== Exercise requirements ==
Nothing but the images is to be left out of your exact copy of the entries.

Start of Block

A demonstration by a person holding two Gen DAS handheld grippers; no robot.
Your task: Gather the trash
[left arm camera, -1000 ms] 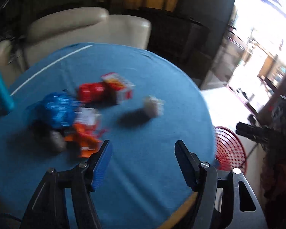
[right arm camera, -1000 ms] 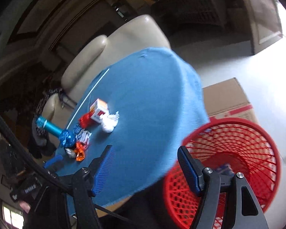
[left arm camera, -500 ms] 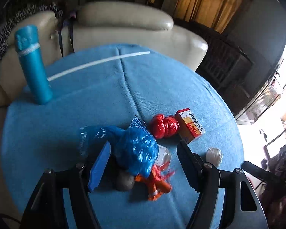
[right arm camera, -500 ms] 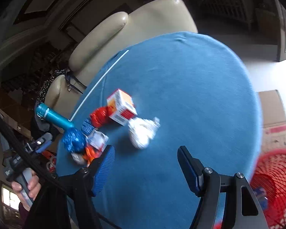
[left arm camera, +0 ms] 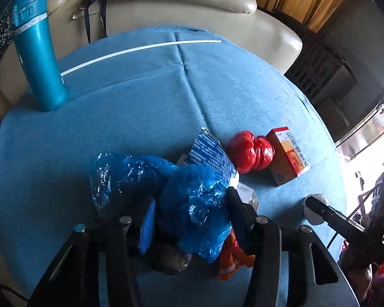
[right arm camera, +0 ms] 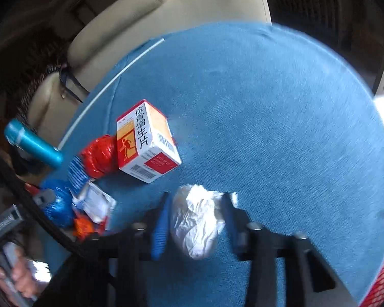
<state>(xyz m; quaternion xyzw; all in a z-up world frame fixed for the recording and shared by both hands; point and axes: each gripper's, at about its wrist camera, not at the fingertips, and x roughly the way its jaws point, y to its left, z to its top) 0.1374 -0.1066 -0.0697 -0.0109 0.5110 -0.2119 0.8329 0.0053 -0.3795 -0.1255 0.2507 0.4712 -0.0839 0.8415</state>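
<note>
While both my grippers reach over the blue table [left arm camera: 146,117], their jaws have just been closing. My left gripper [left arm camera: 192,217] is clamped on the crumpled blue plastic bag [left arm camera: 197,199], which lies on the cloth among an orange wrapper [left arm camera: 233,258] and a dark lump [left arm camera: 169,258]. My right gripper [right arm camera: 195,220] is clamped on the white crumpled wad [right arm camera: 195,220], also on the cloth. Beside them lie a red bag [left arm camera: 251,151] touching a closed medicine box [right arm camera: 146,140]; its contents are hidden. A teal flask [left arm camera: 37,51] stands upright and capped. At the table's edge, a red basket [right arm camera: 382,273] shows only its mesh rim; I cannot tell what it contains.
</note>
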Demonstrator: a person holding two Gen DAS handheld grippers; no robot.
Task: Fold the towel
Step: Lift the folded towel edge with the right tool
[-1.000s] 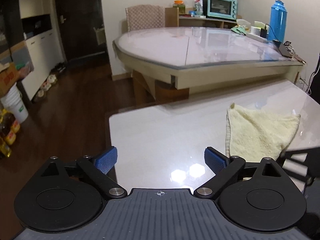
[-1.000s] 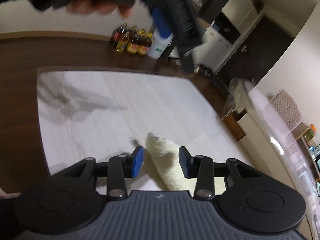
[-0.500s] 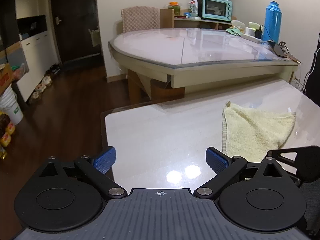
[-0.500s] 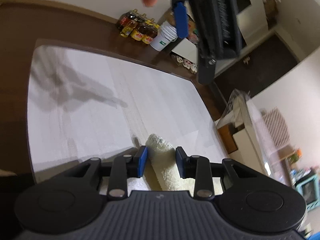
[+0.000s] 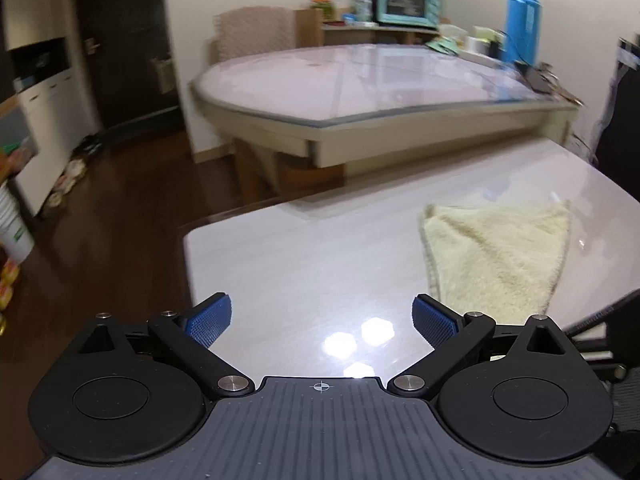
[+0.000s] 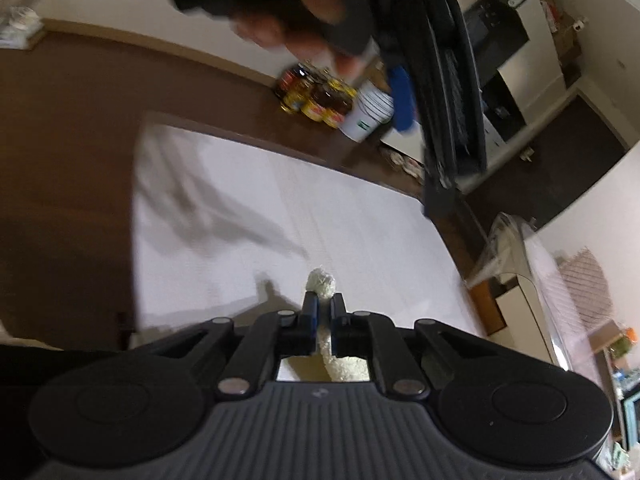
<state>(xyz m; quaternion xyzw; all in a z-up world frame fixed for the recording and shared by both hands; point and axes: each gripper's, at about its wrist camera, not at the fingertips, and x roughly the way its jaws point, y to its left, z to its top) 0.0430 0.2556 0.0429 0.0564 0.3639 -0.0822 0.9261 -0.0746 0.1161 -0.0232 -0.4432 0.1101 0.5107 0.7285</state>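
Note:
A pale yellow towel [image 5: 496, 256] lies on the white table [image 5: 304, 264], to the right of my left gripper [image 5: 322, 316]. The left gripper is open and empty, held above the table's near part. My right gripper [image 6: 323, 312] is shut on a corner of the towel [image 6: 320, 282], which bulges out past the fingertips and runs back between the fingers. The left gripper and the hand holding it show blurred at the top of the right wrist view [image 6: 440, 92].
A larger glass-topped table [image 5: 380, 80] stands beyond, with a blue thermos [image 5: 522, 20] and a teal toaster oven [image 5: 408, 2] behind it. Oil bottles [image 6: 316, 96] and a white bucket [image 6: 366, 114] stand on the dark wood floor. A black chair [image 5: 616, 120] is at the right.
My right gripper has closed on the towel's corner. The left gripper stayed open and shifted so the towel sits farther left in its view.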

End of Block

== Exercise answer ==
A demonstration by a person holding two Gen DAS handheld grippers; no robot.
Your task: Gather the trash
[left arm camera, -1000 ms] 
[right arm camera, -1000 ms] 
[left arm camera, -500 ms] 
[right arm camera, -500 ms] 
[left arm camera, +0 ms] 
[right arm camera, +0 ms] 
<state>(xyz m; quaternion xyzw; all in a z-up world frame fixed for the recording and shared by both hands; point and axes: each gripper's, at about its wrist camera, not at the fingertips, and x roughly the way its jaws point, y to its left, z to its top) 0.1374 -0.1066 -0.0697 -0.0109 0.5110 -0.2119 0.8329 0.0053 -0.3795 -0.1255 0.2507 0.4712 -0.0839 0.8415</state>
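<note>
While both my grippers reach over the blue table [left arm camera: 146,117], their jaws have just been closing. My left gripper [left arm camera: 192,217] is clamped on the crumpled blue plastic bag [left arm camera: 197,199], which lies on the cloth among an orange wrapper [left arm camera: 233,258] and a dark lump [left arm camera: 169,258]. My right gripper [right arm camera: 195,220] is clamped on the white crumpled wad [right arm camera: 195,220], also on the cloth. Beside them lie a red bag [left arm camera: 251,151] touching a closed medicine box [right arm camera: 146,140]; its contents are hidden. A teal flask [left arm camera: 37,51] stands upright and capped. At the table's edge, a red basket [right arm camera: 382,273] shows only its mesh rim; I cannot tell what it contains.
</note>
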Demonstrator: a person holding two Gen DAS handheld grippers; no robot.
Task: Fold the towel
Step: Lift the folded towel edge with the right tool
[-1.000s] 
[-1.000s] 
[-0.500s] 
[-0.500s] 
[+0.000s] 
[+0.000s] 
<state>(xyz m; quaternion xyzw; all in a z-up world frame fixed for the recording and shared by both hands; point and axes: each gripper's, at about its wrist camera, not at the fingertips, and x roughly the way its jaws point, y to its left, z to its top) 0.0430 0.2556 0.0429 0.0564 0.3639 -0.0822 0.9261 -0.0746 0.1161 -0.0232 -0.4432 0.1101 0.5107 0.7285</state>
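Note:
A pale yellow towel [image 5: 496, 256] lies on the white table [image 5: 304, 264], to the right of my left gripper [image 5: 322, 316]. The left gripper is open and empty, held above the table's near part. My right gripper [image 6: 323, 312] is shut on a corner of the towel [image 6: 320, 282], which bulges out past the fingertips and runs back between the fingers. The left gripper and the hand holding it show blurred at the top of the right wrist view [image 6: 440, 92].
A larger glass-topped table [image 5: 380, 80] stands beyond, with a blue thermos [image 5: 522, 20] and a teal toaster oven [image 5: 408, 2] behind it. Oil bottles [image 6: 316, 96] and a white bucket [image 6: 366, 114] stand on the dark wood floor. A black chair [image 5: 616, 120] is at the right.
My right gripper has closed on the towel's corner. The left gripper stayed open and shifted so the towel sits farther left in its view.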

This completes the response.